_EXERCISE DETAILS_: In the records below, the lines between the one holding "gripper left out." and the one holding "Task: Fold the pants", inclusive, are to be transcribed exactly; no pictures are to be included.

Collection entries
####
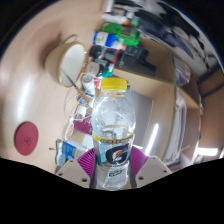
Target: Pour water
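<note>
Tongs are closed on the bottle: from my remote seat I see a pink pad against its lower body on one side and a second pad against the other side, with no gap showing at either. I note that the bottle stands upright between the two fingers and fills the middle of the gripper view.

Bottle details: clear plastic, a pale yellow cap screwed on top, and a dark label with a large letter G around the lower part. I can see a clear liquid inside, reaching up toward the shoulder. Whether the base of the bottle rests on anything, I cannot tell; it is hidden below the fingers.

Beyond the bottle I see the desk, a light-coloured surface running away from the tongs. A round red object lies flat on it, well off to one side of the bottle and apart from everything else. Further back, behind the cap, a cluster of small items sits on the desk: boxes or packets in blue, green and white, too small for me to identify one by one. A pale curved object, possibly a chair back or a container rim, shows near that cluster; I cannot say which.

To the other side of the bottle I see a pale wall or cabinet face with a darker vertical strip.
</note>
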`<act>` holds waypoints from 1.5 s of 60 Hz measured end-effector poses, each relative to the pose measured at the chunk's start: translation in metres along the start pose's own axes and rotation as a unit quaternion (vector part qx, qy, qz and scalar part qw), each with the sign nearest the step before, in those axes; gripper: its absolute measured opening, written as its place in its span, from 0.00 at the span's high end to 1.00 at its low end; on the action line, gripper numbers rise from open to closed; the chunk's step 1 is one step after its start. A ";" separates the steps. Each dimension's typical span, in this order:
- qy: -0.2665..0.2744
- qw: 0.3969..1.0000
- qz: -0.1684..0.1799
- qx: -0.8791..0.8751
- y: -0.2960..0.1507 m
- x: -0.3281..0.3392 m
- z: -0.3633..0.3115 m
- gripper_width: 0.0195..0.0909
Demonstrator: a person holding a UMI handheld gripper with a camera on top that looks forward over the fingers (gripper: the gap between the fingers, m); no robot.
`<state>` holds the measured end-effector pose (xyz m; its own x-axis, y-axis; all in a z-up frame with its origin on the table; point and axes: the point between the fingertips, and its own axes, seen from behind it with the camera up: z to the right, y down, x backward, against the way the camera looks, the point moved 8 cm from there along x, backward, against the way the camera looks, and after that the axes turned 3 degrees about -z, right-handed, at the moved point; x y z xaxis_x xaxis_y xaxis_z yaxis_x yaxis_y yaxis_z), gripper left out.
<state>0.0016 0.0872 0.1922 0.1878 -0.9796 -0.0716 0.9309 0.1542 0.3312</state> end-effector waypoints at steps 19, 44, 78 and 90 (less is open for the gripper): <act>0.054 0.966 0.013 0.251 -0.033 -0.012 0.004 0.63; 0.016 1.000 0.006 0.026 -0.011 -0.008 0.020 0.63; -0.190 0.572 -0.017 -0.798 0.021 0.032 -0.089 0.63; -0.199 0.542 -0.003 -0.816 0.018 0.037 -0.096 0.63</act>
<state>0.0553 0.0662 0.1054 0.4039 -0.8803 0.2488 0.0299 -0.2591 -0.9654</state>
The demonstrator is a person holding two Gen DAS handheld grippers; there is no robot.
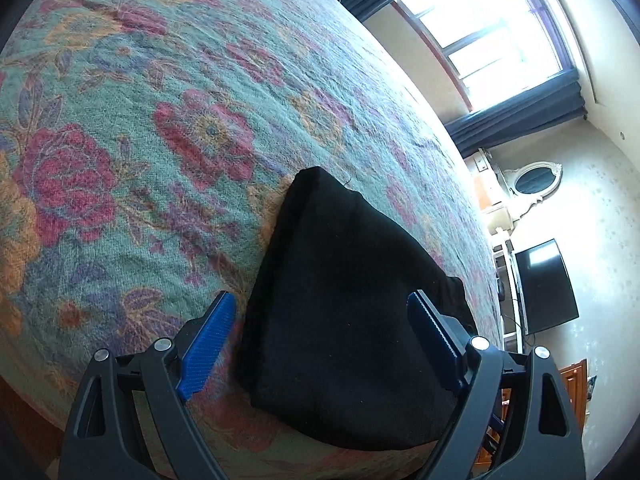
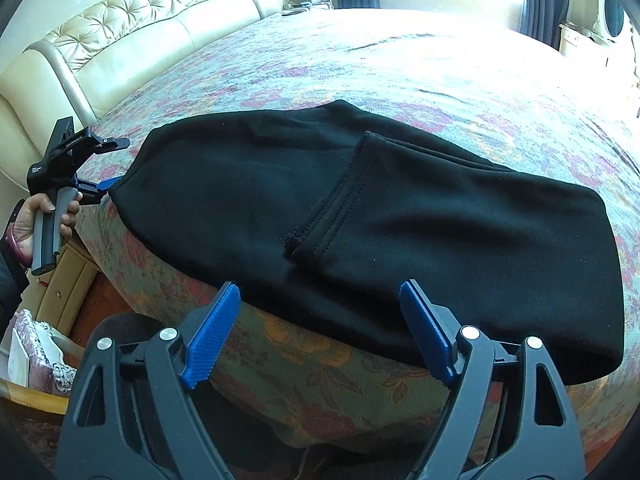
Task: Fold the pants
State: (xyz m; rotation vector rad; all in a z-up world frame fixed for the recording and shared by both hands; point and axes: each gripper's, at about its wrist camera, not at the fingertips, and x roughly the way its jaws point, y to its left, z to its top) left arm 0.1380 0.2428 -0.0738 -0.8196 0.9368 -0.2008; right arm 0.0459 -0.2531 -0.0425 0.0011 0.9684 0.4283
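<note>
A: Where do the pants [image 2: 360,216] lie?

B: Folded, on the bed [image 2: 400,64], near its front edge, over the floral bedspread [image 1: 140,128]. In the right wrist view they run as a long black band from left to right; a hemmed flap lies on top at mid-length, its stitched edge running toward the front.

A: State of the right gripper [image 2: 320,332]?

B: Jaws wide apart, nothing between the pads. It hovers at the bed's front edge, pointing down at the near border of the pants; whether a tip touches the cloth cannot be told.

A: And the left gripper [image 1: 320,336]?

B: Jaws likewise wide. In its own view the two blue pads [image 1: 208,344] straddle the narrow end of the pants without pressing on it. The right wrist view shows the same gripper [image 2: 108,184] at the left end of the pants, its blue tip just at the cloth, the handle held by a hand [image 2: 44,216].

A: Background features?

B: A tufted cream headboard [image 2: 132,28] behind the bed; a bright window [image 1: 492,28] with dark curtains [image 1: 516,116]; an oval mirror [image 1: 534,180] and a dark screen [image 1: 546,284] on the far wall.
</note>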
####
_OUTPUT OF THE EXERCISE_:
`<state>` holds the measured end-effector pose (xyz m; its own x-axis, y-axis; all in a z-up frame with its origin on the table; point and axes: the point between the fingertips, and its own axes, seen from behind it with the camera up: z to the right, y down, x backward, against the way the camera looks, the point moved 8 cm from there along x, backward, against the way the camera looks, and after that the axes turned 3 degrees about -z, right-handed, at the moved point; x y z xaxis_x xaxis_y xaxis_z yaxis_x yaxis_y yaxis_z), gripper left out.
<state>0.0016 0.0872 0.1922 0.1878 -0.9796 -0.0716 0.9309 0.1542 0.3312</state> end-effector waypoints at steps 19, 44, 78 and 90 (less is open for the gripper): <act>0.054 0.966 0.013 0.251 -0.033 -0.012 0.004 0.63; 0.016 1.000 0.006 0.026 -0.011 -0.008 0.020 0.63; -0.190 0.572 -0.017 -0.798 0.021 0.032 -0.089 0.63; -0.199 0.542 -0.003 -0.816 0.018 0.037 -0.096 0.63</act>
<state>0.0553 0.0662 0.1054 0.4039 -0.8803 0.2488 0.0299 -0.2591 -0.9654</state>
The demonstrator is a person holding two Gen DAS handheld grippers; there is no robot.
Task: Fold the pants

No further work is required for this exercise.